Работали все на Кировском заводе, только в разных цехах. Часть работала в одну смену, часть в другую. Мне кажется, что в нашей комнате никогда не выключался свет. Прожили в общежитии мы семь лет, у меня сын там стал большой. Вырос хороший, некапризный мальчик. И вот через семь лет мы получили не квартиры, а комнаты в коммунальных квартирах. Были все очень рады. Помогали друг другу переезжать: клеили обоями стены, мыли полы. Уезжая, мы целовались, обнимались, как родные. Забирали своих детей, своих мужей, больше забирать было нечего, ни у кого ничего не было. Только сняли с коек свои занавесочки. И все наше богатство.
И еще много лет, когда встречались на проходной, бросались друг к другу и обнимались. У многих родились новые дети, мы ходили друг к другу на крестины. Я тоже родила второго сына. Прошло время, появились у нас отдельные квартиры, хорошая мебель. Сейчас я живу одна в двухкомнатной квартире, но не было ночи, чтобы ме не снилась война, чтобы я спала спокойно. Я даже больше и чаще плачу в этой квартире, и никто не видит моих слез.
Я ненавижу само слово „война“. Она забрала у меня радость жизни, хотя я и осталась живая. Внуки у меня спрашивают: „Бабушка, почему ты мало улыбаешься?“ Я знаю: им со мной невесело, но ничего поделать с собой не могу…»
Вспоминает Антонина Мироновна Ленкова из города Бердянска Запорожской области. На фронт она ушла в неполных семнадцать лет, была автослесарем в полевой автобронетанковой мастерской:
«Во второй части „Тихого Дона“ Шолохов рассказывает о казни Подтелкова, Кривошлыкова и их товарищей. Среди расстрелянных был и мой дядя – брат матери Петр Иванович Лысиков. Его мать, а моя бабушка, присутствовавшая при казни, увидев, как упал сын, потеряла сознание. Так и увезли ее замертво…

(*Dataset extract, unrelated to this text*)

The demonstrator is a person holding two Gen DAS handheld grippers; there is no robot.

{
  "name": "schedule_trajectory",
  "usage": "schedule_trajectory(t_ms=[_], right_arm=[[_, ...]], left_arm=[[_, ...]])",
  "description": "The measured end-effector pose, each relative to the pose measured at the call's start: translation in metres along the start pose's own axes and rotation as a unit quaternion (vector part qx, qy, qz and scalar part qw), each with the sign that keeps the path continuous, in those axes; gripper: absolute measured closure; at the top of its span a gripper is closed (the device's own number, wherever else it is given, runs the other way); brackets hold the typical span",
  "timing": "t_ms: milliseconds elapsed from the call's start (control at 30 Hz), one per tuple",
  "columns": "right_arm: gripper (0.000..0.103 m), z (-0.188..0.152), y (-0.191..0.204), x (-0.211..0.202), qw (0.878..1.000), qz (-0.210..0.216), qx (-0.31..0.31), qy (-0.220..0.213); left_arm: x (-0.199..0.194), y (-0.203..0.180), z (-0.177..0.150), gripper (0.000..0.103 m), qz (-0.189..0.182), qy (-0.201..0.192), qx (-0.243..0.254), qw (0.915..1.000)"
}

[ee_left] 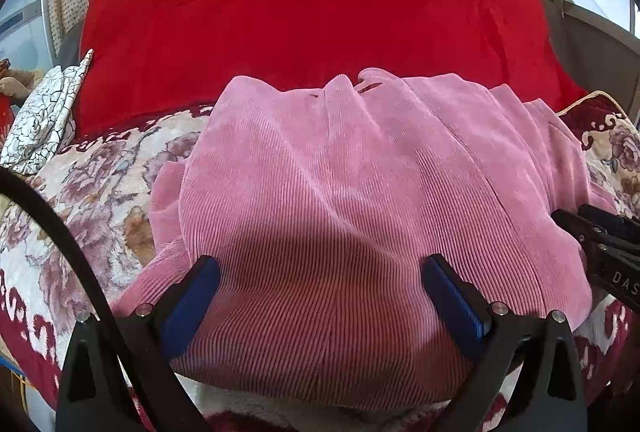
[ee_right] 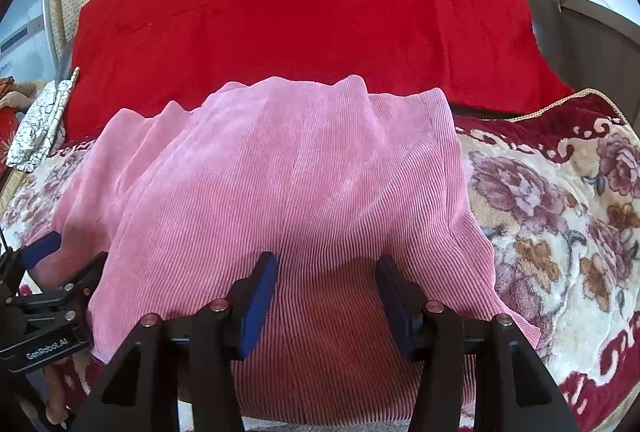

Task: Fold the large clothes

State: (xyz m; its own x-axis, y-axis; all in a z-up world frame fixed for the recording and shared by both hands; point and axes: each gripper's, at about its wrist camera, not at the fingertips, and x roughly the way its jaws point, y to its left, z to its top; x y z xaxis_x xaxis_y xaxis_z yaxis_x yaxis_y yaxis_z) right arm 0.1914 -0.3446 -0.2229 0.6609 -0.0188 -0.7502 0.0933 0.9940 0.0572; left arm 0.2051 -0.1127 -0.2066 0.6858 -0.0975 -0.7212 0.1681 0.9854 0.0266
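Observation:
A pink corduroy garment [ee_left: 340, 172] [ee_right: 280, 172] lies folded and rumpled on a floral blanket. My left gripper [ee_left: 320, 264] hovers over its near edge with the blue pads far apart, and only flat fabric lies under the gap. My right gripper [ee_right: 326, 260] sits over the garment's near right part with its jaws about half apart and nothing pinched between the pads. The right gripper's black fingers [ee_left: 600, 240] enter the left wrist view at the right edge. The left gripper's blue pad [ee_right: 44, 244] shows at the left edge of the right wrist view.
The floral cream and maroon blanket [ee_left: 80, 192] [ee_right: 560, 232] covers the bed. A large red cloth [ee_left: 312, 12] [ee_right: 300, 12] lies behind the garment. A white crackle-patterned cloth [ee_left: 44, 112] sits at the far left. A black cable [ee_left: 60, 224] curves near my left gripper.

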Motion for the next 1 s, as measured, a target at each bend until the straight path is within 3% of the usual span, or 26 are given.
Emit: schedule_trajectory(t_ms=[100,200,267,333,400,467,500,567,667,800,867,900,1000], right_arm=[[0.048,0.001,-0.001,0.0,1.0,0.001,0.001,0.001],[0.048,0.001,-0.002,0.001,1.0,0.002,0.002,0.002],[0.048,0.002,-0.002,0.001,1.0,0.002,0.003,0.003],[0.048,0.002,-0.002,0.0,1.0,0.002,0.002,0.003],[0.048,0.002,-0.002,0.001,1.0,0.003,0.004,0.003],[0.048,0.002,-0.003,0.001,1.0,0.004,0.006,0.004],[0.048,0.003,-0.003,0.001,1.0,0.005,0.007,0.005],[0.047,0.004,-0.005,0.0,1.0,0.01,0.012,0.008],[0.047,0.012,-0.013,-0.007,0.999,0.024,0.033,-0.006],[0.047,0.026,-0.019,-0.013,0.997,0.044,0.051,-0.032],[0.047,0.03,-0.016,-0.008,0.997,0.049,0.055,-0.03],[0.047,0.032,-0.014,-0.002,0.997,0.055,0.056,-0.023],[0.048,0.035,-0.005,0.024,0.997,0.062,0.045,0.025]], left_arm=[[-0.014,-0.001,0.005,0.002,0.033,-0.021,0.019,0.9991],[-0.04,0.006,0.006,0.002,0.089,-0.095,0.031,0.9911],[-0.047,0.019,0.007,0.002,0.097,-0.11,0.012,0.9891],[-0.044,0.034,0.006,0.002,0.105,-0.098,-0.016,0.9895],[-0.031,0.046,0.001,0.002,0.103,-0.055,-0.039,0.9924],[-0.006,0.052,-0.006,0.002,0.094,0.012,-0.039,0.9947],[-0.002,0.054,-0.009,0.002,0.085,0.021,-0.045,0.9951],[-0.006,0.057,-0.008,0.002,0.077,0.013,-0.06,0.9951],[-0.012,0.052,-0.005,0.002,0.09,0.005,-0.036,0.9952],[-0.03,0.047,0.0,0.002,0.107,-0.052,-0.031,0.9924],[-0.032,0.051,0.005,0.002,0.102,-0.063,-0.043,0.9918],[-0.028,0.05,0.008,0.002,0.096,-0.055,-0.048,0.9927],[0.002,0.05,0.01,0.002,0.081,0.019,-0.058,0.9948]])
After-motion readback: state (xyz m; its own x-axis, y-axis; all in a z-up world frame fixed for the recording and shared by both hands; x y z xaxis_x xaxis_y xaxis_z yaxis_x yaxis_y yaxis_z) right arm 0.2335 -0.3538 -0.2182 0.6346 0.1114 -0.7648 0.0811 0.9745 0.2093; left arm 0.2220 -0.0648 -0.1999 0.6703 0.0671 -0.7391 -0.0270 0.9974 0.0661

Отец мой, Мирон Павлович Ленков, прошел путь от безграмотного паренька до командира взвода, коммуниста. Когда он умер, мы остались с мамой жить в Ленинграде, всем лучшим в себе я обязана этому городу. Маленькой я часто болела, была слабенькой от страшного ожога, полученного в детстве. Когда подросла, моей страстью стали книги. Рыдала над романами Лидии Чарской, „Маленьким оборвышем“ Гринвуда, зачитывалась Тургеневым. Любила поэзию…
Август сорок первого года мы собирались провести в гостях у бабушки. Но уже в начале июня мной овладело какое-то непонятное беспокойство. Я стала уговаривать маму уехать немедленно. Та удивилась: отпуск у нее в августе, никто раньше не разрешит. Да и нечего там в июне делать: в августе поспевают фрукты, овощи. Но никакие слова не могли поколебать моего желания уехать немедленно. Что-то, чего я сама не могла понять, тянуло меня из города…»

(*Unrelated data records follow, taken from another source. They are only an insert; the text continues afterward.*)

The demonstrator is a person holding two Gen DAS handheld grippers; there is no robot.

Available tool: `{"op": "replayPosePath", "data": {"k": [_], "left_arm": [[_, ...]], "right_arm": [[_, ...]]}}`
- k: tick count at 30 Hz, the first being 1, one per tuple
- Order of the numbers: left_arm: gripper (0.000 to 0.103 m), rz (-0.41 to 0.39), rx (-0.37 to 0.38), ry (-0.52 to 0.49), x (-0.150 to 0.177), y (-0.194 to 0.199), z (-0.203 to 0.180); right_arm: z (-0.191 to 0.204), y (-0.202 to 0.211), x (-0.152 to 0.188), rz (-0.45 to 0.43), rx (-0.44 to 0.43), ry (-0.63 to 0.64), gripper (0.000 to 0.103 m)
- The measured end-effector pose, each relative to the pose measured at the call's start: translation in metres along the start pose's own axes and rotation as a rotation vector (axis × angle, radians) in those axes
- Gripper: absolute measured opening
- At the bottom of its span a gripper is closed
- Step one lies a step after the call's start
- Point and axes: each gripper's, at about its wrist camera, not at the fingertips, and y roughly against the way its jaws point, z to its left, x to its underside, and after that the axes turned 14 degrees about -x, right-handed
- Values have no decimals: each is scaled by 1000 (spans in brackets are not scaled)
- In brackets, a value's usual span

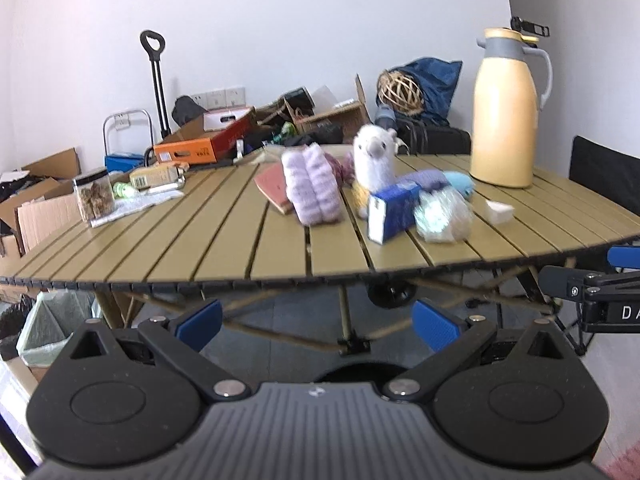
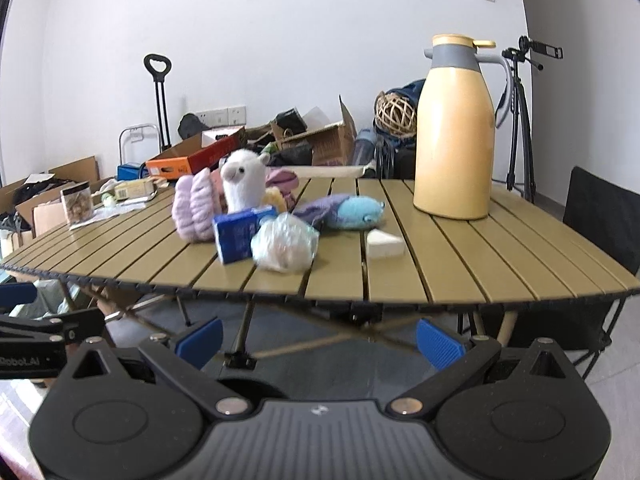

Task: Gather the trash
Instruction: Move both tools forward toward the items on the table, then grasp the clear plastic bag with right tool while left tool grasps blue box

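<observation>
A crumpled clear plastic bag (image 2: 285, 243) lies near the front of the slatted table (image 2: 460, 264), beside a blue carton (image 2: 239, 233) and a white crumpled paper (image 2: 383, 243). The same bag (image 1: 442, 215), carton (image 1: 392, 211) and paper (image 1: 498, 211) show in the left wrist view. My left gripper (image 1: 318, 326) is open and empty, below and in front of the table edge. My right gripper (image 2: 319, 338) is open and empty, also below the table edge. The right gripper's arm (image 1: 592, 296) shows at the right of the left wrist view.
Plush toys (image 2: 244, 184), a purple fluffy item (image 2: 194, 204) and a tall yellow thermos jug (image 2: 454, 128) stand on the table. A jar (image 1: 94, 196) and small boxes sit at the table's left. A lined bin (image 1: 48, 328) stands on the floor at left. Boxes and bags crowd the back wall.
</observation>
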Motion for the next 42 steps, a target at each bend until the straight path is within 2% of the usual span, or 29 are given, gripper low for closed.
{"op": "replayPosePath", "data": {"k": [9,13,19,24,30,32,34,42], "left_arm": [[103,-30,-39,21,-26,-40,3],[103,-51,-34,12,-36,-53,3],[103,-56,-55,27,-47,-75,3],[103,-40,-58,57,-55,-92,6],[103,-16,-40,65,-58,-106,3],[103,-9,-33,67,-58,-108,2],[103,-6,-26,65,-59,-110,0],[103,15,-10,68,-60,-118,-10]], "right_arm": [[-2,-44,-25,-63,0,48,103],[0,-65,-32,-96,-11,72,103],[2,-101,-42,-100,5,122,102],[2,-129,-42,-76,11,108,93],[-3,-156,-38,-45,-31,51,74],[-1,-161,-38,-41,-30,53,64],[-1,-166,-38,-29,-35,46,58],[3,-168,-41,-13,-46,40,43]]}}
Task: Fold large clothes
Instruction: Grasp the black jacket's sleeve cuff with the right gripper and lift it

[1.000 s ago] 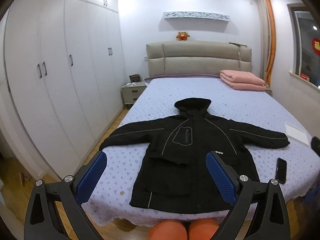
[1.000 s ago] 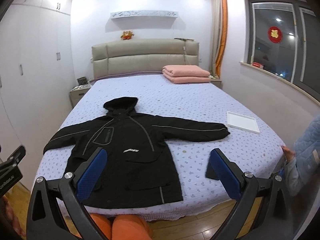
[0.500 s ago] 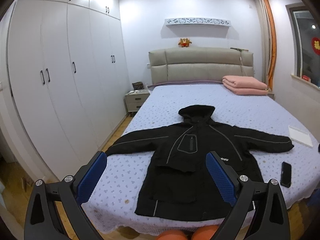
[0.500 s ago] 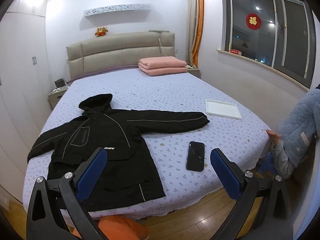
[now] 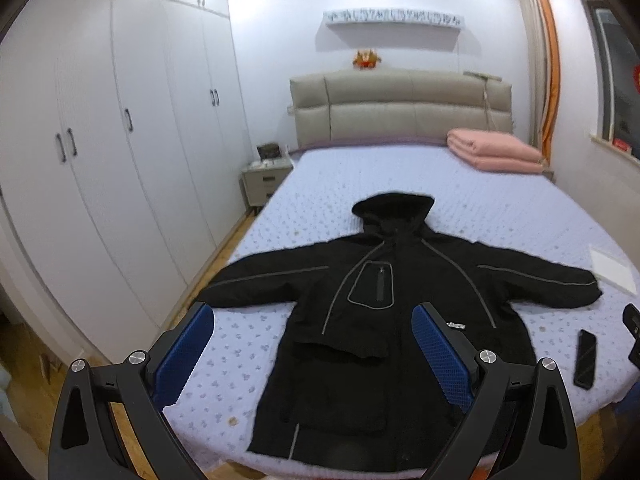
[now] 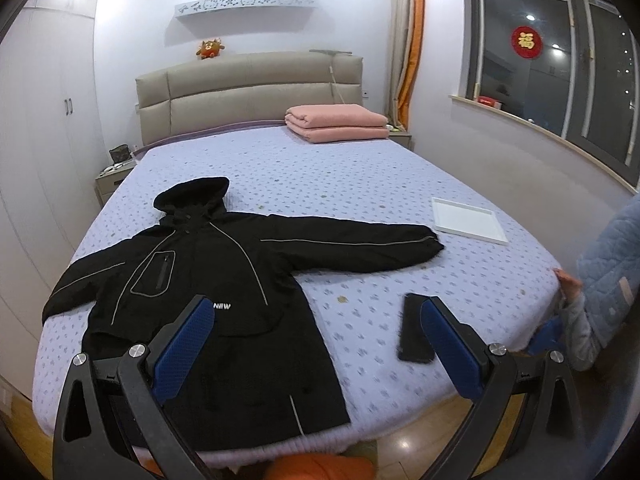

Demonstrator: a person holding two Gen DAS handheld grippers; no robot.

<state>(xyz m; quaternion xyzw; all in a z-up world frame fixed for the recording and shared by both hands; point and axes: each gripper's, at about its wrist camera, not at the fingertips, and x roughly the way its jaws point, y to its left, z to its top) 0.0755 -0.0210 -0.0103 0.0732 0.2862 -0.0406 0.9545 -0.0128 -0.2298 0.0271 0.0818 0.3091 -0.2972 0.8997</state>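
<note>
A black hooded jacket [image 5: 384, 320] lies flat, front up, on the lilac bed [image 5: 480, 208], sleeves spread to both sides, hood toward the headboard. It also shows in the right wrist view [image 6: 208, 280]. My left gripper [image 5: 312, 336] is open and empty, above the foot of the bed, over the jacket's lower left part. My right gripper [image 6: 316, 328] is open and empty, above the jacket's hem and the bedspread to its right. Neither gripper touches the jacket.
A black phone [image 6: 414, 330] lies on the bed right of the jacket, also in the left wrist view [image 5: 585, 358]. A white tray [image 6: 466, 220] lies past the right sleeve. Folded pink blanket [image 6: 336, 122] by the headboard. A person in blue [image 6: 608, 272] at the bed's right edge. Wardrobe [image 5: 100, 160] left.
Both grippers have moved closer to the bed, so the jacket looks larger. The right view swung right, then back toward the jacket. The jacket has not moved.
</note>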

Она уговорит все-таки мать отпустить ее с младшей сестренкой одних к бабушке. В донских степях возле хуторка Свиридов увидит, как в облаках раскаленной пыли будут носиться – аллюр три креста – коннонарочные с военкоматскими повестками. Как, провожая казаков на войну, поют, пьют и плачут навзрыд казачки.
«Двадцать третьего июня я пошла в станицу Боковскую в райвоенкомат. Сказали коротко и жестоко:
– Детей на фронт не берем. Комсомолка? Вот и прекрасно. Организуй помощь колхозу.
Лопатили хлеб, чтобы не перегорел в буртах. Потом убирали овощи. Мозоли на руках стали твердыми, губы потрескались, лицо покрылось степным загаром. И если я чем-то отличалась от хуторских девочек, то только тем, что знала множество стихов и могла читать их наизусть всю длинную дорогу с поля домой.